Мне поручили уход за заключенными, которые были отделены для наблюдения в лазарете. Они проживали, в количестве примерно двенадцати человек, в не слишком вместительном зале, дверь со стеклом которого защищала крепкая сетка. И пока они считали, что за ними не наблюдают, они лежали на кроватях, курили или играли в скат самодельными или тайно пронесенными картами, всегда готовые в нужное время доказать несомненность своего душевнобольного состояния с помощью дикой и преимущественно очень остроумной демонстрации и действия. Меня поразила естественная невозмутимость, с которой они сразу приобщили меня к своему заговору. Они громко совещались друг с другом, с каким именно трюком они будут симулировать болезнь, но потом, стараясь превосходно сыграть свою роль, они с непонятным усердием настолько взвинчивали сами себя, что вскоре полностью терялись в их самостоятельно выбранной кажущейся жизни, и граница между сознательностью их действия и их желания терялась. Какой бы разной ни была маска, почти всегда процесс был похожим. Эти симулянты были действительно больны – принятое ими сознательно решение сбежать, спасаясь из безвоздушного пространства изоляции, в гротескную мечту, означало отказ от последнего страховочного каната, и стихии должны были обернуться друг против друга. Я испугался последовательного вывода этого процесса, в котором в свою очередь самоуничтожалось любое целенаправленное соображение; отчаянная игра должна была послужить освобождению от безумия камеры, и она только и вела в то безумие, которое прокладывала камера.
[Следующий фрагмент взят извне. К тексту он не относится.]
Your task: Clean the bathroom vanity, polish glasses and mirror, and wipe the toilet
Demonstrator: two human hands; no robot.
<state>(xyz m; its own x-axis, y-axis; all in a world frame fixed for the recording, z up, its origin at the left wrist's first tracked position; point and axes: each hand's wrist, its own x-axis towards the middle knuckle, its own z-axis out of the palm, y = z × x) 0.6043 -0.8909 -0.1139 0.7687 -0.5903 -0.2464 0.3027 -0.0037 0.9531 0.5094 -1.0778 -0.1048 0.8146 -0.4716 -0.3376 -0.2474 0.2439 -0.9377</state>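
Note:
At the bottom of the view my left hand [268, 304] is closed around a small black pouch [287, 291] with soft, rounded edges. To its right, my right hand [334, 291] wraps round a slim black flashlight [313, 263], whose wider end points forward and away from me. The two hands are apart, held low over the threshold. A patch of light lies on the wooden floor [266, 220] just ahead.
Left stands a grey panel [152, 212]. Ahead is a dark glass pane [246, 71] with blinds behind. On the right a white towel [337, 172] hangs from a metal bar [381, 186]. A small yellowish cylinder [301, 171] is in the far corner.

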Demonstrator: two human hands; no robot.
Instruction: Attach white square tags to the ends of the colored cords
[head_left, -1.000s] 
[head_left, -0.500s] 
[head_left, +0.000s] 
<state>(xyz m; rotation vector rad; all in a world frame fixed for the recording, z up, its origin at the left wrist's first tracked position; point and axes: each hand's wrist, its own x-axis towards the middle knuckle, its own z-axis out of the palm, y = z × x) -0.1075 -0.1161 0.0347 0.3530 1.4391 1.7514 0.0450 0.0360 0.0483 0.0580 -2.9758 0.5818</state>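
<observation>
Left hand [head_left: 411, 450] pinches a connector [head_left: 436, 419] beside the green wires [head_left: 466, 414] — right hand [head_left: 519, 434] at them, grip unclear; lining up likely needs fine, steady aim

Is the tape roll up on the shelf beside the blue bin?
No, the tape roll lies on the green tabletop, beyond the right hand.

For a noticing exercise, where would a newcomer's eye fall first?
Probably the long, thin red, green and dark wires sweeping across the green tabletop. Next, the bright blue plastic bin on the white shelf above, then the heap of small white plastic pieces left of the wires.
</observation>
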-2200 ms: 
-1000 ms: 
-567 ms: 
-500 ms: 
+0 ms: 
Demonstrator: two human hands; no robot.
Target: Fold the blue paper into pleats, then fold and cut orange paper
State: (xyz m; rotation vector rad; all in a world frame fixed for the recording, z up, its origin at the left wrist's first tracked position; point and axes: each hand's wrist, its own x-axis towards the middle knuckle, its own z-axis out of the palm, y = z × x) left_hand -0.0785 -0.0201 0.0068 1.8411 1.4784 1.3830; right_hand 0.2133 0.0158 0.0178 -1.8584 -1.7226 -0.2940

Я испугался, когда однажды увидел, что в палату вошел Эди. Он смеясь подошел ко мне навстречу, потом величественно выпрямился и под одобрительные крики больных произнес: – Я султан Марокко!, и внезапно продолжил с гневным усердием: – Я никому не одалживаю деньги!
Я подскочил к нему и принялся трясти его за руку. – Ты сумасшедший! – кричал я ему, и другие смеялись и хлопали себя по бедрам. Эди глядел на меня удивленно. Пришел начальник охраны, чтобы снова закрыть комнату.
Но я каждую свободную минуту дня стоял у окошка двери, которое могло открываться наполовину, и шепотом беседовал с Эди.
- Дружище, если бы только можно было перебить весь этот хлам! – говорил Эди. – Но что это даст? То, что ломает нас, нельзя ни понять, ни схватить. Я хочу снова знать, где мое место. Я хочу жить так, как я сам определяю, даже если при этом придется погибнуть.
Но я не мог облачить в слова то, что я хотел бы сказать Эди. Во мне самом внутренние процессы были еще слишком близки, чтобы я мог высказываться о них. Они были так близки мне, и принуждение сумасшедшей общности было так сильно, что меня достаточно часто захватывал с собой безумный танец, так что я кричал и выл с другими, и с важной серьезностью, в которой я всегда обвинял себя только с большим опозданием, приспосабливался к выделенной мне и признанной ролью арабского шейха.
Но однажды ночью служитель лазарета разбудил меня и сказал, что в «зале чокнутых мозгов» один пациент тяжело заболел. Эди лежал с высокой температурой, время от времени с шумом подскакивал вверх и хриплым голосом пытался петь обрывки революционных песен. Другие прыгали вокруг его кровати, держали его, когда он хотел сбежать с кровати, и подзуживали его петь дальше, когда он, измученный и уставший, с горящим лицом свесил голову с края кровати. Ночной надзиратель открыл мне дверь, и я потащил Эди в палату для тяжелобольных. Я перенес мою постель в то же помещение и лежал этой ночью и следующими ночами в полусне и внимательно слушал скрипящие шаги обхода, стон из палат больных, шум из сумасшедшего зала, одинокие капли, падающие из водопроводного крана в помывочной камере, неровное дыхание Эди. Когда Эди стало лучше, первый служитель лазарета сменил меня. Но посреди этой ночи он пришел к моей кровати, растряс меня и сказал: – Ну, вот, вставай! Завтра будет коньяк.
Я вскочил испуганно. Потому что коньяк санитарам давали только тогда, если заключенный умирал, и его труп нужно было вымыть. – Эди? – спросил я, вцепившись пальцами в рукав его полотняного халата.
- Нет, – стряхнул мою руку служитель. – Завтра дважды будет коньяк. Старик Фриц умер, и старик Май.
В день, когда меня доставили в тюрьму, я должен был пойти в лазарет, чтобы помыться. В ванной стоял старый, согнувшийся заключенный, который набирал воду в ванну. Это был старик Май. Он посмотрел на меня снизу вверх водянистыми глазами. – Сколько дали? – спросил он. Я подавленно сказал – Пять лет. Тогда он начал прилежно считать своими согнутыми, подагрическими пальцами, высоко поднял руки и сказал: – Ну, видишь, я здесь уже просидел в шесть раз дольше.